OSO mundur dari jabatan Wakil Ketua MPR

Penunjukkan OSO sebagai Ketua DPD pada 2017 lalu menimbulkan polemik. Apalagi dia masih aktif menjabat di dua jabatan.

OSO bersama Hari Lotung, dalam jumpa pers usai pemilihan Hari sebagai Ketua Partai Hanura yang baru, Selasa (16/1)/ Antarafoto

Nama Oesman Sapta Odang (OSO) hangat diperbincangkan saat diketahui mengemban jabatan ganda sebagai Wakil Ketua MPR sekaligus Ketua Partai Hanura. Terpilihnya pria kelahiran 18 Agustus 1950 itu sebagai Ketua DPD beberapa tahun setelahnya, turut menambah kontroversi. Merespon kritik deras ini, kabarnya pada 9 Februari mendatang, dia akan mundur dari kursi Wakil Ketua MPR.

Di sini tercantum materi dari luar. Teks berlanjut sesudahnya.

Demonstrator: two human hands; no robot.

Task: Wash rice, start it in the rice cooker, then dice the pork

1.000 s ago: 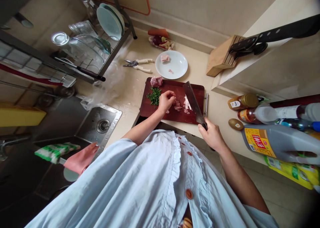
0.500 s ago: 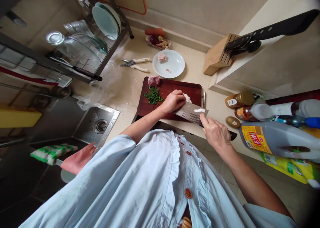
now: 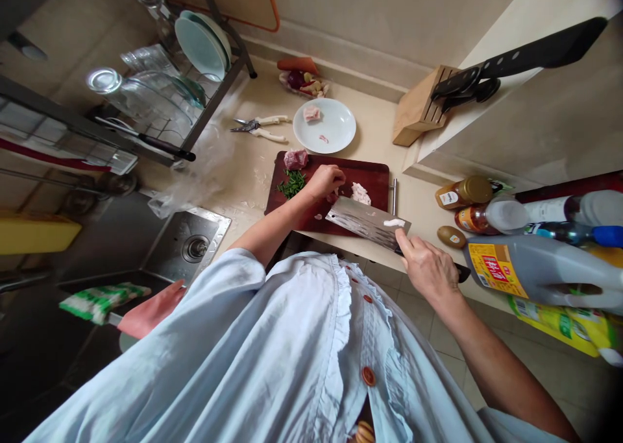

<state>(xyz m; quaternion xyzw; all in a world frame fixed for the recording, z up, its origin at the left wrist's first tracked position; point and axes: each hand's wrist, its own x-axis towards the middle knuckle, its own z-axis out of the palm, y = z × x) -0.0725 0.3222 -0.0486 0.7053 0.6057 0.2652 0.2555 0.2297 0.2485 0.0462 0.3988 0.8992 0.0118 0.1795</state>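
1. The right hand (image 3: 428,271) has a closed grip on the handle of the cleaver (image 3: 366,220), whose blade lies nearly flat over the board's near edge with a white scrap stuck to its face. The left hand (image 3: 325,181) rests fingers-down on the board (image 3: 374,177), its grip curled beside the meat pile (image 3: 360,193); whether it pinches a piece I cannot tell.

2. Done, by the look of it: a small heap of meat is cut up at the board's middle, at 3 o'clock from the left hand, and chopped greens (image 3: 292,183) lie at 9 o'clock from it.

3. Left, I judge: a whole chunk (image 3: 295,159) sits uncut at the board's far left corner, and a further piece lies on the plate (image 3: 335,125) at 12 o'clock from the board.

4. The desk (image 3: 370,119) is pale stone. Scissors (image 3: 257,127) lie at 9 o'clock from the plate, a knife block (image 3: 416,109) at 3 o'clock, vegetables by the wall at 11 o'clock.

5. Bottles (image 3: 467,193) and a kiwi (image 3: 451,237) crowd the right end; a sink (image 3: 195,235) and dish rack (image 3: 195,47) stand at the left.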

“Dalam Hari Pers Nasional ini saya berjanji akan melepas jabatan sebagai Wakil Ketua MPR RI,” ungkapnya, dalam acara Dialog Pers di Padang, Rabu (7/2).

Dilansir Antara, alasan OSO mundur adalah karena ingin memperjuangkan DPD sebagai perwakilan daerah di tingkat nasional. Dia menilai selama kurun waktu 13 tahun, posisi DPD tidak jelas dalam kancah perumusan kebijakan. "Belum ada kejelasan ke mana arah DPD. Tugas menyuarakan aspirasi dari daerah pun terhalang batas kewenangan yang tidak jelas,” tuturnya.

Langkah yang diambil OSO menuai respon dari Ketua MPR Zulkifli Hasan. “Hak Pak OSO mau mundur atau terus. Mengenai siapa yang akan menjadi gantinya, itu murni kewenangan DPD untuk memutuskan,” ungkapnya.

OSO sendiri menjabat Ketua MPR selama dua periode, pada 1999-2004 lalu terpilih kembali untuk periode 2014-2019. Tahun 2016 senator asal Kalimantan Barat ini mendapat kursi sebagai Ketua Umum Partai Hanura. Perjalanan kariernya mulai menimbulkan polemik saat dilantik Mahkamah Agung sebagai Ketua DPD. Itu artinya, OSO rangkap tiga jabatan sekaligus.